Why is the fact that "news wasn't coming out of Israel" relevant as to whether the attacks were anti-Semitic, or even motivated by the existence of Israel? Oddly, that's not explained.
But odder still is what follows the blogger writing “after all.” Indeed, it would seem to rebut the central thesis of his post.
After all (to coin a phrase), the 2012 attack on a Jewish school in Toulouse was perpetrated by Mohamed Merah, a 23-year old French Muslim of Algerian origin. (By the way, Merah said he was compelled to gun down children because "The Jews kill our brothers and sisters in Palestine.” Merah evidently did not feel compelled to lay down his arms because there was no "news coming out of Israel" at the time.)
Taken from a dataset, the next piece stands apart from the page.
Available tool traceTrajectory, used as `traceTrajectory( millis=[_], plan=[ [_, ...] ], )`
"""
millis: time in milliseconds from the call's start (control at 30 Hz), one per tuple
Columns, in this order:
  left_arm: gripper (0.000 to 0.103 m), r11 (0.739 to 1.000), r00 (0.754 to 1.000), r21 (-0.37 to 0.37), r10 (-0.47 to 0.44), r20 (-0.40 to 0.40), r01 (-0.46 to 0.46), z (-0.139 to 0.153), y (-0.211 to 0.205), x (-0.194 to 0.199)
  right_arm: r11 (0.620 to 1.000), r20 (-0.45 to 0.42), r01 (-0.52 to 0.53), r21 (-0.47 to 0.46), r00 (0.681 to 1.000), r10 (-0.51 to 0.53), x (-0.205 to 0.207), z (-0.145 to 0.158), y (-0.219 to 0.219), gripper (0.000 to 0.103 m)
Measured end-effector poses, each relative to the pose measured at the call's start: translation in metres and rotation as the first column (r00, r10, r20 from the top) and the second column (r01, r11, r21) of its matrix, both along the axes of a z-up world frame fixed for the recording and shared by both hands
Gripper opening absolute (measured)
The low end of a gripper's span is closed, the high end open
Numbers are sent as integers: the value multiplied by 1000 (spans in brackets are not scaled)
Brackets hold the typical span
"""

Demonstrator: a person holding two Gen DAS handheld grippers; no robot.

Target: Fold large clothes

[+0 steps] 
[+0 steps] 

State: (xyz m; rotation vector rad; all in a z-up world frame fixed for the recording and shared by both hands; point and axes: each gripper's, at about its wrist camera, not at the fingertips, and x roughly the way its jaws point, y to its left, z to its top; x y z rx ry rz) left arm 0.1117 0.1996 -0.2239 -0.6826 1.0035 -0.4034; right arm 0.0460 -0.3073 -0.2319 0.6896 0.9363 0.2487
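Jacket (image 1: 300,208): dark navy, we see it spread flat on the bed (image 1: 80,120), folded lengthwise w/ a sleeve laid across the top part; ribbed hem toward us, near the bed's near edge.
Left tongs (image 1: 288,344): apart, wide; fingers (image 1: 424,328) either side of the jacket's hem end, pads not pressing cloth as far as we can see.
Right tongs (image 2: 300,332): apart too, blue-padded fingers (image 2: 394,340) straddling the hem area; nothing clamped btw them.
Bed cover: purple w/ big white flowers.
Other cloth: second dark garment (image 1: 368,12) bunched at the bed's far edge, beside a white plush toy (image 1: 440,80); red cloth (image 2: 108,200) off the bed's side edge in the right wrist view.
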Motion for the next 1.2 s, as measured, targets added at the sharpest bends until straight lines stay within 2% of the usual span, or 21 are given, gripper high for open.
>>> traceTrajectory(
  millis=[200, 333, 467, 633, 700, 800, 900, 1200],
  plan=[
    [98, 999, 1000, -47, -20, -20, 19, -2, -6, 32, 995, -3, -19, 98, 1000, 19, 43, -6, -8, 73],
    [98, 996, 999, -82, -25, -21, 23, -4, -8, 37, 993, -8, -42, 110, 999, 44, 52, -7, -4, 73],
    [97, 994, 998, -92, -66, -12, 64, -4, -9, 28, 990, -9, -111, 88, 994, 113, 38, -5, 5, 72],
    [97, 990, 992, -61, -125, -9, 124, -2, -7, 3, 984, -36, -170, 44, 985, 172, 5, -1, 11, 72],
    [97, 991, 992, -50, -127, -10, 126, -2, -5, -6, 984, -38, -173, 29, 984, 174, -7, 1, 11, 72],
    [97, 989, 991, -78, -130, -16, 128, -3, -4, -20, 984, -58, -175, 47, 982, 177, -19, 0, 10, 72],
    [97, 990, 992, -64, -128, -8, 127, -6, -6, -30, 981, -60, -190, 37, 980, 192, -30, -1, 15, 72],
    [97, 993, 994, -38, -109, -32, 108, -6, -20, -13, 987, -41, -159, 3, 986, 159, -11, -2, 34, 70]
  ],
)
The May shooting in Brussels, meanwhile, was perpetrated by one Mehdi Nemmouche, a Muslim of dual French-Algerian citizenship.
None of this is to suggest that most Muslims are anti-Semitic—or even that Muslims are the only ones responsible for the frightening wave of anti-Semitism that Europe is now playing host to. But if you want to make a case for something, you’re better off not citing directly contradictory evidence, and using it to “bolster” your case.